新宿区では「11億円の税金」が日本人の負担に…全国で常習化する「外国人の診療費踏み倒し」を放置していいのか
■在留外国人の社会保障をどうすべきか 外国人の医療問題については、かねて自由民主党内でも議論がありました。安倍晋三政権下で激増したインバウンドと外国人実習生制度で日本にお越しになって長期滞在もありえる在留外国人の社会保障どうすんのという議論の中で政策が揉まれてきました。 【図表】在留外国人の国保の未納状況(国籍別) かなりガチで世界に冠たる皆保険制度と、献身的な医療関係者による高品質な医療提供体制は外国人にとっても福音です。安心して日本を訪問し、健康に暮らしたい人たちを日本人・外国人分け隔てなく受け入れる仕組みとして、性善説的に成り立ってきました。 ところが、医療機関窓口での外国人患者による踏み倒しや、国民健康保険への加入問題などが頻発するようになりました。これに対し、自見はなこさんほか自民党議員が外国人向け医療の提言を行い、政府が採用する形で、徐々に、軌道修正が図られていきました。 ■医療関係者から問題提起の声 25年2月以降、通常国会でも国民民主党の玉木雄一郎さんが外国人の高額療養費の扱いについて問題提起し、立憲民主党の米山隆一さんほか、与野党内でも大きな議論となりました。他方、厚生労働省は、なぜか外国人の高額療養費は年間で全体の1.15%、111億円にすぎないという割と強烈な与太話を国会でぶっ放してきたので、医療政策や医療機関の現場からすると「さすがにそれは」ということで、もう少し実態にそった内容を踏まえて問題提起したほうがいいんじゃないのという声があがっておるわけです。 真面目に論じると超絶長くなるので、先に結論となすべき対策について論じたうえで、各論を以下に示したいと思います。本件については、2025年6月度以降の情報法制研究所のコロキウム(談話会)イベントでも政策内容や調査結果も踏まえて論じていく予定です。
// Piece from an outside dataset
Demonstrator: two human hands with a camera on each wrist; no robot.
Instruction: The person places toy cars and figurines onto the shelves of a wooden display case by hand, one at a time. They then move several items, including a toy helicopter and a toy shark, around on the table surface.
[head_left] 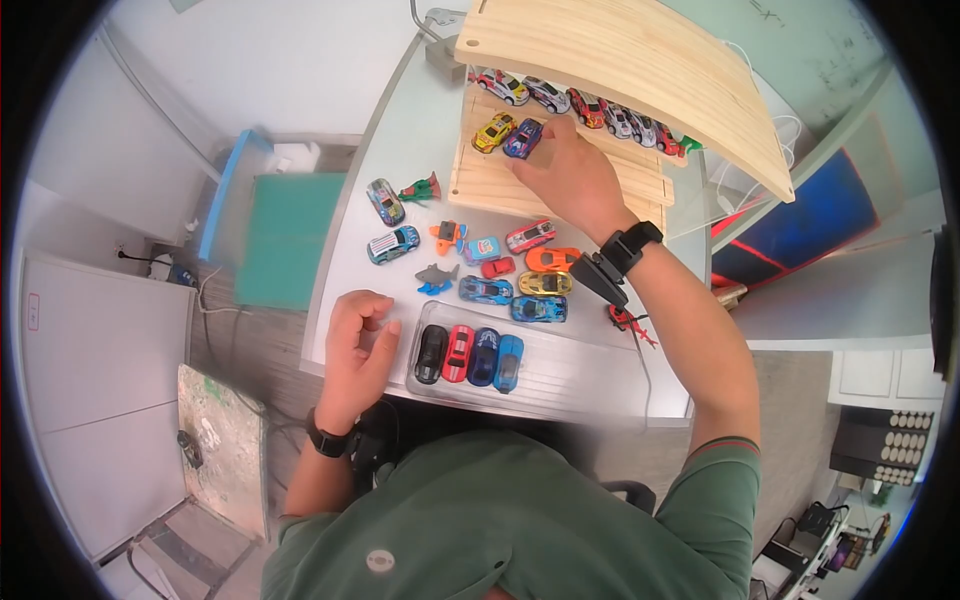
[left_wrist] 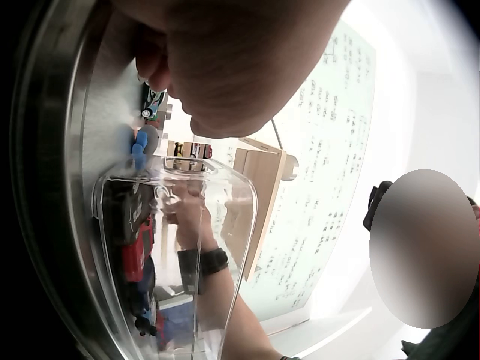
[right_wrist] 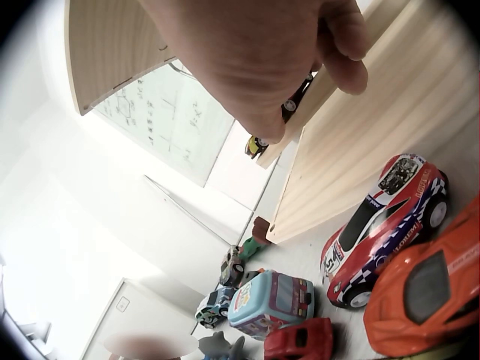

■在留外国人の4割強に国保未納疑い 在留外国人は、4割強が国民健康保険を未納となっている疑いがあります(2023年度以降)。 東京都板橋区の調査では、国籍別にみるとウズベキスタン人では86.5%、スリランカ人では79.2%、ネパール人では70.8%という極めて高い未納率が確認されています。さらに、もっとも在留人口が多い中国人でさえも34.3%が国保未納となっており、その未納総額は中国人の国保だけで1億1700万円(23年度)に上っています。 板橋区の例は都内でも納付状況はまだ良いほうとされていますが、同じ割合で在留外国人の国保未納が全国で起きているという仮定で推計した場合、全国の自治体を合算すると年間4000億円以上の国保が外国人によって納付されていないことになります。 国保未納が問題なのは、これらの国保欠損は、すべて自治体が一般会計より法定外繰入金で穴埋めすることになるからです。つまり、国民の納めた税金で外国人が支払うべき保険料が足りない分を立て替えているのです。 東京都新宿区においても単身外国人世帯と世帯主が外国人の世帯では、賦課額20億円に対し納付額は8億7000万円にとどまり、納付率はわずか44%とされています。これは国民が納めた税金で外国人の医療費を保障している状況であり、制度的な対応が急務となっています。 さすがに3カ月以上日本に滞在する外国人の4割以上が、法で定められた国民健康保険の保険料を未納のままにしているのは制度として成り立っていないとしか申し上げようがありません。これは自治体には手に余る問題であり、早急な対策が必要です。 ■解決のために必要な対策とは これらの未納対策として、24年度の報告では13億円もの国保未納(不納欠損)に見舞われているとされる新宿区など一部自治体では、すでに滞納対策課を設置して督促・徴収を進めていますが、自治体レベルだけでは対応が困難です。そもそも、徴収を自治体が進めようとしても、いまの制度下では別の自治体に引っ越されたら追跡できなくなりかねません。 東京出入国在留管理局では、地方入管と自治体が情報を共有し、納付を促進する制度を開始しています。この制度はすでに横浜市、豊島区で実施され、板橋区でも2025年度から導入される予定です。しかし、根本的な解決には、在留外国人は在留資格と厳格に国保納付を紐づける一方、出入国税の引き上げと入国時点での1年以内の外国人保険加入の義務付け、国保加入を入国後1年以上在留する場合とするなどの方策が必要です。 また、外国人受け入れ医療機関も含めて医療費前払い制度や有効なクレジットカードの提示を求めるなど、窓口での診療費踏み倒しを防ぐ制度が必要となります。自治体間の情報共有システムの構築も、転居による追跡困難性を解決する上で重要な取り組みとなるでしょう。